Click the following image to watch a short video that shows how to create an atlas interactively:

Here is another video that shows how a script uses kmean algorithm to partition a dataset and generate different data views for the partitions.

This video shows using pre-configured SOG cluster to create mutiple data views for a dataset.

Wednesday, July 1, 2009

Data Clustering with Self-Organizing Graph

We have just released VisuMap version 2.7.832. In this release we have added a very interesting clustering service called the self-organizing graph (SOG). SOG is basically an extension to the self-ogranizing map (SOM) that simulates a homogeneous artificial neural network. Unlike SOM, SOG simulates a network of arbitrary structure. The network can be in fact any weighted undirected graph. The network is a kind of parameter for the algorithm: the user defines the network depending on his/her knowledge or interest about the dataset.
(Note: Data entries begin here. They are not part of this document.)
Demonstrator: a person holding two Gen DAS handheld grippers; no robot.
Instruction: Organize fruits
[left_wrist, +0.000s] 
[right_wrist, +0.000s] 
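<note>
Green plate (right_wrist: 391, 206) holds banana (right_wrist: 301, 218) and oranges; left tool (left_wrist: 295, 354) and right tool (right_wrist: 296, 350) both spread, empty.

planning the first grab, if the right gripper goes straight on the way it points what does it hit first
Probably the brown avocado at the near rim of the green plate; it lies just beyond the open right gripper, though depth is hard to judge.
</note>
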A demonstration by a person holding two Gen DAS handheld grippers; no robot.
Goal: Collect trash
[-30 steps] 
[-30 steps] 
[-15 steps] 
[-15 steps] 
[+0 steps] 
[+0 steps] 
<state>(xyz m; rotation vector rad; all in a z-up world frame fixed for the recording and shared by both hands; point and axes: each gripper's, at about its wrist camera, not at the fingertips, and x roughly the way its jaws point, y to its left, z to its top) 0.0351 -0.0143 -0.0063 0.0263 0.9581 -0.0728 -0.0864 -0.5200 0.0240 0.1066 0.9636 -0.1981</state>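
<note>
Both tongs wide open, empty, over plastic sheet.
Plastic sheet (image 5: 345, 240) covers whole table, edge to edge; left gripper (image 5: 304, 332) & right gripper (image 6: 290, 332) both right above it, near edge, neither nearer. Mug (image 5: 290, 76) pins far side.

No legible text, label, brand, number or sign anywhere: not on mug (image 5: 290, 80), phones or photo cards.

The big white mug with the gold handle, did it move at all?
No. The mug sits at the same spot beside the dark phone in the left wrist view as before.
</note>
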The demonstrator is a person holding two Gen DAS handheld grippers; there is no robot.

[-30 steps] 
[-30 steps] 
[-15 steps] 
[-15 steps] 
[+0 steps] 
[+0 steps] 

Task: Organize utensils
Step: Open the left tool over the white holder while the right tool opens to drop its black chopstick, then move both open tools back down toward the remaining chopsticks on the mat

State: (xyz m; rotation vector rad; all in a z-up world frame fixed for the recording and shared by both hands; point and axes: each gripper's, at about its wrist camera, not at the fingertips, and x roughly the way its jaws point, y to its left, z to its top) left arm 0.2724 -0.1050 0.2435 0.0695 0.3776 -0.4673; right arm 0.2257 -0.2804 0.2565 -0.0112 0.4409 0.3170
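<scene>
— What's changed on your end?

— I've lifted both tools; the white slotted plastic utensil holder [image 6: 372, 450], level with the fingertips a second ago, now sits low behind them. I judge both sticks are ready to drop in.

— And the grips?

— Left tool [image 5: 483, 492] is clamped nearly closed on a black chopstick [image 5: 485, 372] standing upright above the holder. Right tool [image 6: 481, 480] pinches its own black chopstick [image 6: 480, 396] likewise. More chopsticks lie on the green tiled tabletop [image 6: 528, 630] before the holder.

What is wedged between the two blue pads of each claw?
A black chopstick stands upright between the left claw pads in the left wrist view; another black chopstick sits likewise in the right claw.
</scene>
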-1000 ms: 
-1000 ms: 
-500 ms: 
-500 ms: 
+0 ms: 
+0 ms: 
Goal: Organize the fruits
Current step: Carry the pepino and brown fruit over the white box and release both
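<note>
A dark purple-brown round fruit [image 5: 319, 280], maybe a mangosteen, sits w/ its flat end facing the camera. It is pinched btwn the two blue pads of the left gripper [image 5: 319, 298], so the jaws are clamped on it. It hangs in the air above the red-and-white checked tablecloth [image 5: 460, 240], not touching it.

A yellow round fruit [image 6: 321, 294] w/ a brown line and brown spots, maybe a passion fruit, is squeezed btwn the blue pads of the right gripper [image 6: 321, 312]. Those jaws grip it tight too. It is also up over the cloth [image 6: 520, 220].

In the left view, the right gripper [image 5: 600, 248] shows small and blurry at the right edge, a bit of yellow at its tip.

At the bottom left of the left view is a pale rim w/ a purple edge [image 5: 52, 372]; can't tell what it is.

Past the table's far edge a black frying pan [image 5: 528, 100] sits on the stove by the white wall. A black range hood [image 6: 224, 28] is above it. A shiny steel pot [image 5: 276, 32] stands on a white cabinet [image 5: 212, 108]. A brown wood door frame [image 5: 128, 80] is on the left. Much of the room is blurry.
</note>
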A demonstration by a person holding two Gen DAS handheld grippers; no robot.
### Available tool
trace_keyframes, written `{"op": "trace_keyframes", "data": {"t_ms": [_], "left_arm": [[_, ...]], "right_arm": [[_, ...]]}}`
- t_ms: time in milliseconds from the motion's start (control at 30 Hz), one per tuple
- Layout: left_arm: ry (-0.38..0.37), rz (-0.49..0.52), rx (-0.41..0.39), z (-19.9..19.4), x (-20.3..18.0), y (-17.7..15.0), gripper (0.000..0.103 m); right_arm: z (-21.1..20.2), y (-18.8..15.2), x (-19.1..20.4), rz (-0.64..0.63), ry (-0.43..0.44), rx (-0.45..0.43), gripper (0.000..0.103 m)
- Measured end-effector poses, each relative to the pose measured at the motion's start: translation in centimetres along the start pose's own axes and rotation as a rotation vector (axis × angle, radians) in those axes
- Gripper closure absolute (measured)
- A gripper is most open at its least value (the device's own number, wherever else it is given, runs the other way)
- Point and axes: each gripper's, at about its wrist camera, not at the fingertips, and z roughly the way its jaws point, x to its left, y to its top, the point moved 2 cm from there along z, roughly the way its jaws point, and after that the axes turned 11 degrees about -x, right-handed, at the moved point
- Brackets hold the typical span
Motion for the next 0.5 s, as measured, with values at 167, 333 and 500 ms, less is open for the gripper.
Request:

The following picture illustrates an application of SOG. On the left side is a map of a dataset that shows roughly two data point clouds. The right side shows the network we used to classify the dataset. During the learning process each node of the network will become associated with some data points. After the learning process has finished each data point will be classified as their corresponding nodes in the SOG network.

We see that the SOG algorithm not only correctly classified the two data point clouds, but also captured those data points located a the peripheries of the clouds (data points shown as blue triangles).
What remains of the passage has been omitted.